A faithful copy of the data is the goal; set it down exactly, without the images.
:: SOURCE MATERIAL
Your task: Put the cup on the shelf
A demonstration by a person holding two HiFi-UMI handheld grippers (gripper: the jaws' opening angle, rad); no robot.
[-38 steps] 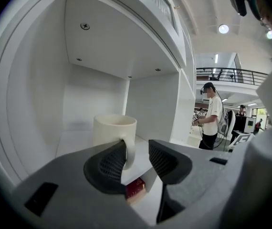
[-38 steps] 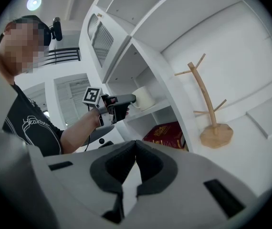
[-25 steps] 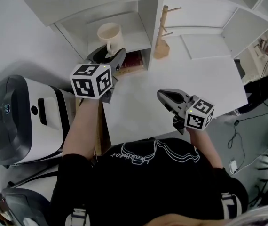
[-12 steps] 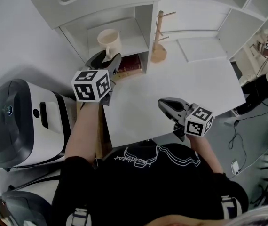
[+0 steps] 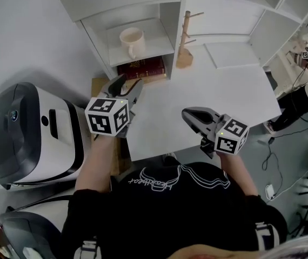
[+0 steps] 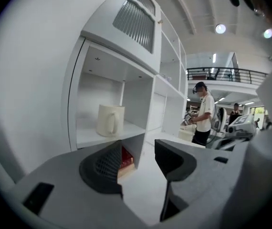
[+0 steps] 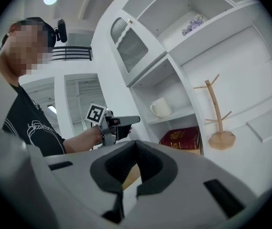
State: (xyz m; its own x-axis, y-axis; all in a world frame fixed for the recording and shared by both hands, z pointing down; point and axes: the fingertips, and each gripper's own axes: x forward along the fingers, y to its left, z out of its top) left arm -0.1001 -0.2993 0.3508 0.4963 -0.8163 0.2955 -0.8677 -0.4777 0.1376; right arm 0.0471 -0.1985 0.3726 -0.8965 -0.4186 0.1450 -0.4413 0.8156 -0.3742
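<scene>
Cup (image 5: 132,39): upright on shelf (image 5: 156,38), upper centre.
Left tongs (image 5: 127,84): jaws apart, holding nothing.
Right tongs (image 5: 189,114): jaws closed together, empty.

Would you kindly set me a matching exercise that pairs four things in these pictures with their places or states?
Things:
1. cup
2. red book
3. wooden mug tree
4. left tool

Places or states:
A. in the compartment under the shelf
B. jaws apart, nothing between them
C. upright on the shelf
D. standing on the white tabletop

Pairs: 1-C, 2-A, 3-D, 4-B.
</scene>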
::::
* WRITTEN RESPONSE
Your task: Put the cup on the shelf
A demonstration by a person holding two HiFi-UMI handheld grippers (gripper: the jaws' opening angle, rad); no robot.
[-38 steps] 
[-38 steps] 
[-25 steps] 
[-12 steps] 
[+0 steps] 
[+0 steps] 
[+0 steps] 
State: (xyz m; its own x-axis, y-axis; all in a world frame fixed for the recording and shared by both hands, z pointing down; point and axes: the fingertips, and each gripper's own axes: x forward along the fingers, y to its left, z out of its top) left arm -0.1001 -0.2993 0.3508 0.4963 -0.8163 0.2955 -0.8677 -0.4777 0.1376; right arm 0.0471 -0.1985 0.3726 -0.8965 -0.4186 0.1450 -0.4413 0.8156 -0.3742
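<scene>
Cup (image 5: 132,39): upright on shelf (image 5: 156,38), upper centre.
Left tongs (image 5: 127,84): jaws apart, holding nothing.
Right tongs (image 5: 189,114): jaws closed together, empty.

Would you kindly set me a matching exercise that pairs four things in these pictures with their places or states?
Things:
1. cup
2. red book
3. wooden mug tree
4. left tool

Places or states:
A. in the compartment under the shelf
B. jaws apart, nothing between them
C. upright on the shelf
D. standing on the white tabletop

Pairs: 1-C, 2-A, 3-D, 4-B.
</scene>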

For this exercise, nothing more remains to be done.